*Aim of the exercise*.
Throughout the listing that follows, find each line with the word "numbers" and copy it.

*Data supplied*.
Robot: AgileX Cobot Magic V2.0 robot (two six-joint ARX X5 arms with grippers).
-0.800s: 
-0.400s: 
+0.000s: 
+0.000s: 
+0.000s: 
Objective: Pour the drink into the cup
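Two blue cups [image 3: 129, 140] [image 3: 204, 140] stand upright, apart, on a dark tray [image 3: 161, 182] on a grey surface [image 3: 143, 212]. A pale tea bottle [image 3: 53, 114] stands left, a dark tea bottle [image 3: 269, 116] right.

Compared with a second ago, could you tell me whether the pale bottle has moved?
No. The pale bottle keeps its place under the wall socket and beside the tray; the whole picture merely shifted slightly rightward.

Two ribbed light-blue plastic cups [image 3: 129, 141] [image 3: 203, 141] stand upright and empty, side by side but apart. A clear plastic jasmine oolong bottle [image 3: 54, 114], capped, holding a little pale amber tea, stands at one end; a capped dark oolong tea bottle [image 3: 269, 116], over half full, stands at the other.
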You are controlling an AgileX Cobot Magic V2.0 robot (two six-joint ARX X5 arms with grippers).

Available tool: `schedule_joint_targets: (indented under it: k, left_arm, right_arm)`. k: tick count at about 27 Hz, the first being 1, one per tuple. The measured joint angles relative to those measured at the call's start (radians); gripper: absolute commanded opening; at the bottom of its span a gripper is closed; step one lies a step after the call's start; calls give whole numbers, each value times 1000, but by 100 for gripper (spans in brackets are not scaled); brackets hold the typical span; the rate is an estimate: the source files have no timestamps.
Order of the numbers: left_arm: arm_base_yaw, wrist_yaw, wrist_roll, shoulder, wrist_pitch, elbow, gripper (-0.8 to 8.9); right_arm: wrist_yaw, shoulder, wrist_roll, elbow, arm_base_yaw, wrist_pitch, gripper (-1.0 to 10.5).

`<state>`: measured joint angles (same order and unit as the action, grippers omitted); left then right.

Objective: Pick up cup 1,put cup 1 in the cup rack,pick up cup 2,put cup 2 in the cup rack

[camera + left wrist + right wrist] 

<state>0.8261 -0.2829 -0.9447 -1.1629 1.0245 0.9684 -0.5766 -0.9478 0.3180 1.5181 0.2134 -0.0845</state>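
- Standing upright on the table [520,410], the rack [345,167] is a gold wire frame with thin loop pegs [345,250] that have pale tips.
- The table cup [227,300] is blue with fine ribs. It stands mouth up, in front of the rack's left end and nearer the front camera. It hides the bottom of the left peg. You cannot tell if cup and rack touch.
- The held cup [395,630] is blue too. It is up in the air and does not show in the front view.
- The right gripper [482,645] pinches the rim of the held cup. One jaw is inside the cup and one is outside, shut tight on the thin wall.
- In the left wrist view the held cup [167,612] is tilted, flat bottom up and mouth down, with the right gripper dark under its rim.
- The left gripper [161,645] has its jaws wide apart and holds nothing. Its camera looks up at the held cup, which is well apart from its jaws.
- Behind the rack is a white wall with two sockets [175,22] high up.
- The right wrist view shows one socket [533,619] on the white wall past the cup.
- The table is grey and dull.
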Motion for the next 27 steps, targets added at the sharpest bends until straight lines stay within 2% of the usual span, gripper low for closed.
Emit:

*The completed task*.
Available tool: `schedule_joint_targets: (indented under it: k, left_arm, right_arm)`. k: tick count at about 27 Hz, the first being 1, one per tuple. The measured joint angles relative to those measured at the call's start (radians); gripper: absolute commanded opening; at the bottom of its span a gripper is closed; step one lies a step after the call's start; calls give whole numbers, each value times 1000, but by 100 for gripper (spans in brackets are not scaled); brackets hold the typical span; the rate is an estimate: the source files have no timestamps.
Order of the numbers: left_arm: arm_base_yaw, wrist_yaw, wrist_roll, shoulder, wrist_pitch, elbow, gripper (-0.8 to 8.9); right_arm: wrist_yaw, shoulder, wrist_roll, elbow, arm_base_yaw, wrist_pitch, gripper (-1.0 to 10.5).

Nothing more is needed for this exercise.